→ Exercise details: Restate word for word the entries below, starting with the line with "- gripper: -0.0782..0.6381" and continuing through the line with "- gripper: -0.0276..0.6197". Include both of those lines and no others.

→ Record set:
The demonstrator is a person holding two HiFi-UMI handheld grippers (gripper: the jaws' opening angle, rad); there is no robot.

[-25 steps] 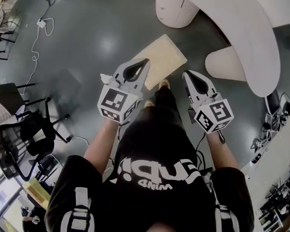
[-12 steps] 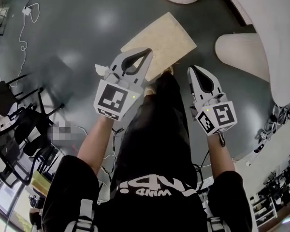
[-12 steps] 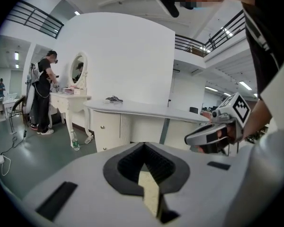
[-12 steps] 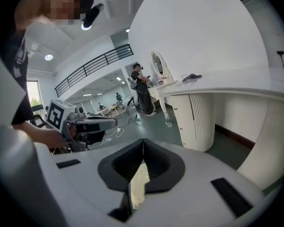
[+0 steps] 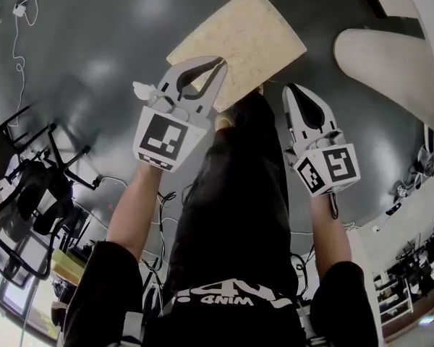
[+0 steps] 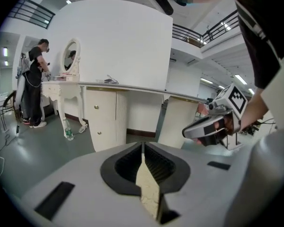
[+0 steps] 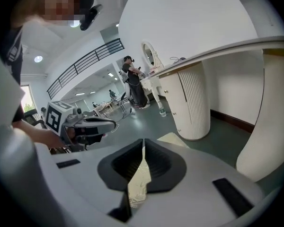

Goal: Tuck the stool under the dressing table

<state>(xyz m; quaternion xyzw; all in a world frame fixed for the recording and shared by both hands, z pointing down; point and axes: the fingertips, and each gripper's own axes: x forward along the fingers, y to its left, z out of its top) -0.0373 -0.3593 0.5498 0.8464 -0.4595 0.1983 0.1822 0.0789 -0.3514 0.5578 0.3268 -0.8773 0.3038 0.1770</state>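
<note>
The stool (image 5: 239, 38) shows from above as a beige rectangular seat on the dark floor, straight ahead of me. The white dressing table (image 5: 394, 60) curves along the upper right, and in the left gripper view its drawer cabinet (image 6: 104, 119) stands under the long top. My left gripper (image 5: 220, 63) hangs over the seat's near edge, shut and empty. My right gripper (image 5: 289, 88) is just right of the seat's near corner, also shut and empty. A strip of beige seat (image 6: 149, 193) shows through the left jaws' cut-out, and another through the right jaws' cut-out (image 7: 138, 183).
Black chairs (image 5: 22, 194) and floor cables stand at the left. A person (image 6: 35, 84) works at another dressing table with an oval mirror (image 6: 71, 56) far off. A water bottle (image 6: 68, 129) stands on the floor near the cabinet.
Both grippers have sunk towards the floor, still shut. The stool seat looks larger and nearer, and the table has slid towards the picture's upper right.
</note>
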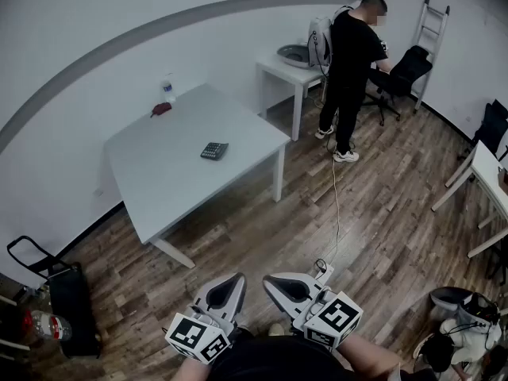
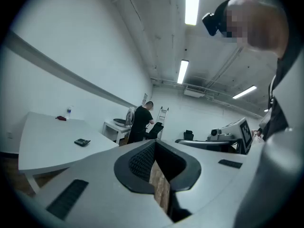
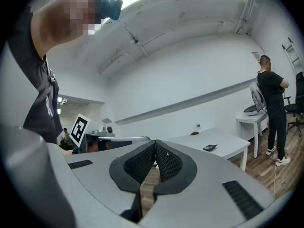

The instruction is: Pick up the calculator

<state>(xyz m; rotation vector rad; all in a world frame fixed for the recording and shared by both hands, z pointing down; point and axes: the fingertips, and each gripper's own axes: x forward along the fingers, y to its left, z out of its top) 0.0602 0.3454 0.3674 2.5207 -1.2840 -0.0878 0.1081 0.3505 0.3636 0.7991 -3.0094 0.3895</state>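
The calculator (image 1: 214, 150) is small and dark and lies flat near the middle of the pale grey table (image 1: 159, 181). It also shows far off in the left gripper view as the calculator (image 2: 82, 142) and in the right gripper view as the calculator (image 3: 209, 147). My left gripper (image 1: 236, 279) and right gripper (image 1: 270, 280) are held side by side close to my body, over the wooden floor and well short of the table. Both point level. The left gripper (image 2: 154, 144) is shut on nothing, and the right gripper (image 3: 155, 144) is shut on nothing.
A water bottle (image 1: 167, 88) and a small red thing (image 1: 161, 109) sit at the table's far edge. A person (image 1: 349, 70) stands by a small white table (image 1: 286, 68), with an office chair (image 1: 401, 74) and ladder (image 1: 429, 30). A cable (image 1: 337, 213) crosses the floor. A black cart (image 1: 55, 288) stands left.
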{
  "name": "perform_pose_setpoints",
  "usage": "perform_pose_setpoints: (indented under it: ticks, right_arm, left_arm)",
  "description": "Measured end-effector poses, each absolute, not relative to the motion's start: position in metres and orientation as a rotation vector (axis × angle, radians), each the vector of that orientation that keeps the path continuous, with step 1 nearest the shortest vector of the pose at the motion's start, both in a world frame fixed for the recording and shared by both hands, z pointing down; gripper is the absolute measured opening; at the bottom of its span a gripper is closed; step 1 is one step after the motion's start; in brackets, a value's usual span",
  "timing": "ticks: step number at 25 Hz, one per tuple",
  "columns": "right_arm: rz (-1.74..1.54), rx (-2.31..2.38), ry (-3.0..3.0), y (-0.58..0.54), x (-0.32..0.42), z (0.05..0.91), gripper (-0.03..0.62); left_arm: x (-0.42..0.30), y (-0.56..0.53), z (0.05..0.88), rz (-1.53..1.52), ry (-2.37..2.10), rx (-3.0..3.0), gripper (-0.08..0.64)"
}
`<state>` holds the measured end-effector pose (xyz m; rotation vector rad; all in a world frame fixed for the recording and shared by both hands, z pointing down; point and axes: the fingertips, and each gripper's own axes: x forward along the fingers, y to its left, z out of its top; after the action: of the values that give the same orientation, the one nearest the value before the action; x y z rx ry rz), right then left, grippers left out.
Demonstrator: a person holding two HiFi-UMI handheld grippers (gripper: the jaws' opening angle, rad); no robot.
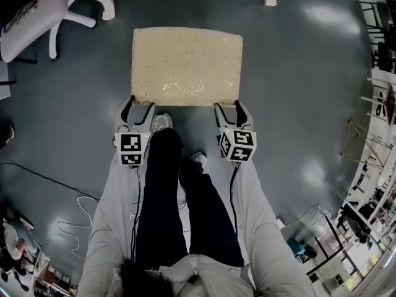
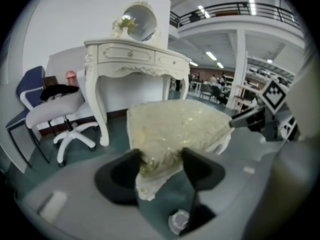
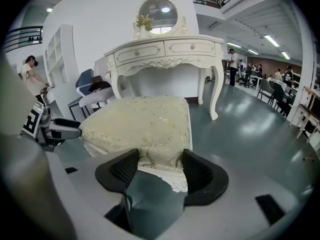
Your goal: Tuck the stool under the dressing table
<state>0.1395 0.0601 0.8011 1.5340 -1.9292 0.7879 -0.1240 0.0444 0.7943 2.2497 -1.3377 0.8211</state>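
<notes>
The stool (image 1: 185,64) stands on the grey floor (image 1: 297,73) right in front of me, its pale patterned cushion facing up. It is out in the open, short of the dressing table (image 3: 167,51), not under it. From the head view I see only the table's two curved white legs at the top edge, one on each side beyond the stool's far edge.

My left tool (image 1: 137,109) sits at the stool's near left corner and my right tool (image 1: 229,108) at its near right corner. In the left gripper view the left tool (image 2: 160,159) has its jaws spread wide, with the cushion corner and its white trim between them; I cannot see the pads pressing on it. In the right gripper view the right tool (image 3: 160,159) is the same: jaws wide apart, the cushion's near edge between them and a gap showing on the inside of each.

My legs (image 1: 179,197) are just behind the stool, between the two tools.

Further out, an oval mirror (image 3: 160,9) tops the dressing table against the white wall. A white office chair (image 2: 55,109) stands to the table's left. Cables (image 1: 74,228) lie on the floor at my left.
</notes>
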Motion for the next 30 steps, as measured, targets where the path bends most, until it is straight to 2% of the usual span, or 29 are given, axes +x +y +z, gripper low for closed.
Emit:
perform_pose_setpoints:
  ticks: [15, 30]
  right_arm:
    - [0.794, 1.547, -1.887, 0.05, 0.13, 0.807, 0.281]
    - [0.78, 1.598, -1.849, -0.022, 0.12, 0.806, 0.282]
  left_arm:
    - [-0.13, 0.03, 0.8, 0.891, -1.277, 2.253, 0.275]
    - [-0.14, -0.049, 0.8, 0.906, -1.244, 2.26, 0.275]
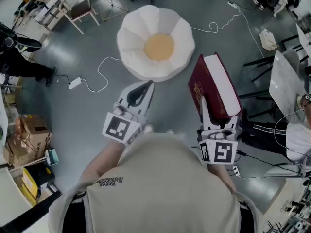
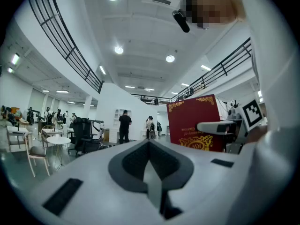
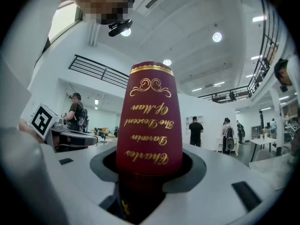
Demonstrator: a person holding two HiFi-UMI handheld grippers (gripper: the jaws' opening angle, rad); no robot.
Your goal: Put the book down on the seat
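Note:
A thick dark red book [image 1: 214,86] with gold lettering stands upright in my right gripper [image 1: 216,112], which is shut on its lower end. In the right gripper view the book's spine [image 3: 150,121] rises between the jaws of the right gripper [image 3: 149,167] and hides what lies straight ahead. The seat [image 1: 138,42], white and petal-shaped with an orange cushion [image 1: 159,46] in its middle, rests on the floor ahead of both grippers. My left gripper [image 1: 140,92] hangs just short of the seat's near rim, its jaws together and holding nothing. The left gripper [image 2: 151,165] also sees the book [image 2: 194,123] to its right.
White cables [image 1: 104,67] and a power adapter [image 1: 74,83] lie on the grey floor left of the seat. Chairs [image 1: 80,8] stand at the back left, cardboard boxes [image 1: 26,135] at the left edge. A table [image 1: 286,84] and a seated person [image 1: 291,135] are at the right.

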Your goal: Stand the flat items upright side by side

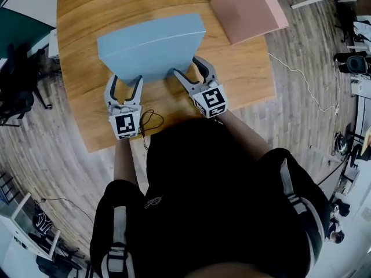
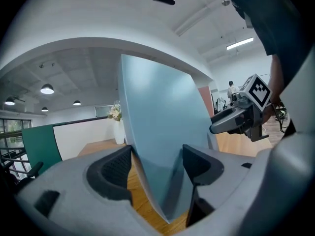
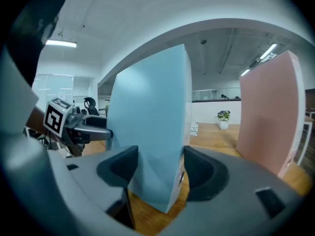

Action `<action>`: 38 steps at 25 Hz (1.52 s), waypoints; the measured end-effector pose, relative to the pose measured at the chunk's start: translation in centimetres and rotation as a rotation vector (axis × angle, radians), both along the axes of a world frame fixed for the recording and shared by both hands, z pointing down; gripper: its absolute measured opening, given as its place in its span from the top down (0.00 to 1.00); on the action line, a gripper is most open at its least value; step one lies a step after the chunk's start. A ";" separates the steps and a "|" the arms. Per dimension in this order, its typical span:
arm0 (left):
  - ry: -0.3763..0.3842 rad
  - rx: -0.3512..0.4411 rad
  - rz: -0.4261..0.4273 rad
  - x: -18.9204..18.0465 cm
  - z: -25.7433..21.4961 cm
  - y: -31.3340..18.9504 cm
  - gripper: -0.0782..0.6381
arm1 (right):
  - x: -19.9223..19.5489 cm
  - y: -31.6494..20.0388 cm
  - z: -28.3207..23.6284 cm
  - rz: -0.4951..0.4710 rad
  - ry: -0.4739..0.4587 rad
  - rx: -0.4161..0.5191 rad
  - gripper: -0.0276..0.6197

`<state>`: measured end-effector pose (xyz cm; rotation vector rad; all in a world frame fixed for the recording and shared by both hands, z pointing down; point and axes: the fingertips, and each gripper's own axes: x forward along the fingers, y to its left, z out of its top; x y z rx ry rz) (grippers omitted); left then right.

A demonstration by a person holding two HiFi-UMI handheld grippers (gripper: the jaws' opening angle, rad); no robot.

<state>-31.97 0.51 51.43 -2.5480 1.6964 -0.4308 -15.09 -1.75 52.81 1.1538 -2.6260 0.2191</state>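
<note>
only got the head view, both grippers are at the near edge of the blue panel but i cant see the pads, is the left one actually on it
Observer: Yes. In the left gripper view the blue panel sits between the pads of the left gripper, one against each face.
Operator: and the right
Observer: Same there: the right gripper has a pad on each face of the panel.
Operator: is the pink one properly standing
Observer: Yes. The right gripper view shows the pink panel upright on the table, apart from the blue one.
</note>
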 end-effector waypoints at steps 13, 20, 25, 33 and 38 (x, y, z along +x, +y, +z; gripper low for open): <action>-0.061 -0.020 0.058 1.6 0.3 1.3 0.47 | 0.2 -3.2 -1.6 -0.500 0.097 -0.055 0.22; -0.030 -0.048 -0.024 0.8 0.5 1.1 0.47 | -0.8 -3.9 -1.9 -0.485 0.117 -0.017 0.36; -0.044 -0.062 -0.015 1.4 0.7 0.3 0.47 | 0.3 -3.3 -1.4 -0.393 0.113 0.004 0.37; -0.033 -0.066 0.099 5.0 1.0 -4.0 0.44 | 4.3 -3.0 -1.9 -0.141 0.170 0.130 0.37; -0.003 -0.073 0.259 9.4 1.0 -7.1 0.43 | 8.5 -3.0 -1.8 0.042 0.196 0.149 0.37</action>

→ Answer for the task:
  - gripper: -0.0782..0.6381
arm1 (right):
  - x: -19.9223..19.5489 cm
  - y: -31.6494..20.0388 cm
  - z: -28.3207..23.6284 cm
  - rz: -0.4951..0.4710 rad
  - ry: -0.4739..0.4587 rad
  - rx: -0.4161..0.5191 rad
  - gripper: -0.0276..0.6197

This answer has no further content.